┏━━

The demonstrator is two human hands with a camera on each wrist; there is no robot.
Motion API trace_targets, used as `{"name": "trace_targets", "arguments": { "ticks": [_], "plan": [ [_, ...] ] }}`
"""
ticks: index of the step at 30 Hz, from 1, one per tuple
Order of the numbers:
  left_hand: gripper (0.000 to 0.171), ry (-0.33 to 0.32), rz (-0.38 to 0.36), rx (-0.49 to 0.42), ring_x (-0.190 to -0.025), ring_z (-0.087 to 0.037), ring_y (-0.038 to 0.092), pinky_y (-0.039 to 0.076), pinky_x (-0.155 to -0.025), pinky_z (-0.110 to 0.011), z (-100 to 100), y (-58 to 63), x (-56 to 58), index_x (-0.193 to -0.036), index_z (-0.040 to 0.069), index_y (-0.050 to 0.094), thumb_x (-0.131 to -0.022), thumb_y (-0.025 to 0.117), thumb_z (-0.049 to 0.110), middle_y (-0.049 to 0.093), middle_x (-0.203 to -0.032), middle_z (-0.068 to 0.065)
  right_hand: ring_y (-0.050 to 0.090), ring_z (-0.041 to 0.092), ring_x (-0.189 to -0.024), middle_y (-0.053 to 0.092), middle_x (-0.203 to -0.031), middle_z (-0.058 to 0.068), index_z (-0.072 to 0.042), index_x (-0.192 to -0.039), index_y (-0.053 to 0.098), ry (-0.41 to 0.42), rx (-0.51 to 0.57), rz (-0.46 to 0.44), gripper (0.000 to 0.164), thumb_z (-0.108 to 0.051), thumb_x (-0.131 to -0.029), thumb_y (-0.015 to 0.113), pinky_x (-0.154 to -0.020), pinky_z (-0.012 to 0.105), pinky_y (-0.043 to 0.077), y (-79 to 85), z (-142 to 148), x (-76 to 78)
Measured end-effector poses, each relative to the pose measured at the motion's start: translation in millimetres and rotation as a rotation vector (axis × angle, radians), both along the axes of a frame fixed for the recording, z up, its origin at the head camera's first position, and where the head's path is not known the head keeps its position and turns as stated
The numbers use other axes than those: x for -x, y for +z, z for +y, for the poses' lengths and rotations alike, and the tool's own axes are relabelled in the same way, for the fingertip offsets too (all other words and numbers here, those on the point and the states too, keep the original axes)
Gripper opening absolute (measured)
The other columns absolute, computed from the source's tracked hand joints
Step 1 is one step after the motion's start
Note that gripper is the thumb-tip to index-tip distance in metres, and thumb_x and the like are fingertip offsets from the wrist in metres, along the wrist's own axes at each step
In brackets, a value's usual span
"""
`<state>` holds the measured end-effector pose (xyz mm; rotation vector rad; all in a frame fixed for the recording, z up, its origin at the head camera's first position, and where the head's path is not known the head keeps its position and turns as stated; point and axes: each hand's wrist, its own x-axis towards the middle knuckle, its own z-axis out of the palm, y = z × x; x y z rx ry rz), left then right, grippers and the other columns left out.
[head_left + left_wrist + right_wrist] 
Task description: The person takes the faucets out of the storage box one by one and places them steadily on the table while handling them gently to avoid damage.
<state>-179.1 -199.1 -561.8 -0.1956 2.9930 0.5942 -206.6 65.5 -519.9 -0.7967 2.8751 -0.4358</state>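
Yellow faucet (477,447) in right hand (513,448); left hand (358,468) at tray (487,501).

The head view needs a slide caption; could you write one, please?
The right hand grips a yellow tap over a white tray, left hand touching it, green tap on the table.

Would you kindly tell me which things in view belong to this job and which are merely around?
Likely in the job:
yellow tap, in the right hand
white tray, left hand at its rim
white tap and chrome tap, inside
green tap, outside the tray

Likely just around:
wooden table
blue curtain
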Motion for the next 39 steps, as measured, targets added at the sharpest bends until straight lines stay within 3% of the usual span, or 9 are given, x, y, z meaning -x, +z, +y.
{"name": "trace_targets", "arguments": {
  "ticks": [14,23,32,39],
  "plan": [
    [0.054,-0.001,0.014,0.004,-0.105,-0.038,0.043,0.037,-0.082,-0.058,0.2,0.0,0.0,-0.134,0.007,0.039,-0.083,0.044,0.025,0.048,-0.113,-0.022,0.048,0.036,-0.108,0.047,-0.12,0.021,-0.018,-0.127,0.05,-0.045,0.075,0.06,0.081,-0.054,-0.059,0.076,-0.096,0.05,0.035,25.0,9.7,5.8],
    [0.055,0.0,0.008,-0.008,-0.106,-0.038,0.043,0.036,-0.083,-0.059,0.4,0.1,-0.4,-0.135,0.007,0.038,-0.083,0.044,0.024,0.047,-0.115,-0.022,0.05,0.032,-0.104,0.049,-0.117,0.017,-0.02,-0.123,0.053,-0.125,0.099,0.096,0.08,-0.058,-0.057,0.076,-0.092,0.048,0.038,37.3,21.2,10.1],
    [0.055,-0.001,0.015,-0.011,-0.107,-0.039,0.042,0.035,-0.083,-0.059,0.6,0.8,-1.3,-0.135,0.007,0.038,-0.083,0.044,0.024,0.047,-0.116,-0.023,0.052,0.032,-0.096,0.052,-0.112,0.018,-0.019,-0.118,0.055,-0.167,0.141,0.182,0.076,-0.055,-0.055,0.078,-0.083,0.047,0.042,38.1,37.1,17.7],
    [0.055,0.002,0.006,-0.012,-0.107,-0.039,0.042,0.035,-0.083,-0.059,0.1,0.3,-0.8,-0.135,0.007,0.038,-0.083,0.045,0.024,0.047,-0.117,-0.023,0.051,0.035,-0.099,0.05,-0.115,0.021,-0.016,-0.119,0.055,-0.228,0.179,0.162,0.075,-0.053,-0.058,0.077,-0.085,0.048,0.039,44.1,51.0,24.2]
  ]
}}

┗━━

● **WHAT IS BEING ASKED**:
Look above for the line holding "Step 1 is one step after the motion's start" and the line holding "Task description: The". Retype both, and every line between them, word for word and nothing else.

● **SOLUTION**:
Step 1 is one step after the motion's start
Note that gripper is the thumb-tip to index-tip distance in metres, and thumb_x and the like are fingertip offsets from the wrist in metres, along the wrist's own axes at each step
In brackets, a value's usual span
"""
`<state>` holds the measured end-effector pose (xyz mm; rotation vector rad; all in a frame fixed for the recording, z up, its origin at the head camera's first position, and where the head's path is not known the head keeps its position and turns as stated; point and axes: each hand's wrist, its own x-axis towards the middle knuckle, its own z-axis out of the palm, y = z × x; x y z rx ry rz), left then right, grippers and the other columns left out.
[head_left + left_wrist + right_wrist] 
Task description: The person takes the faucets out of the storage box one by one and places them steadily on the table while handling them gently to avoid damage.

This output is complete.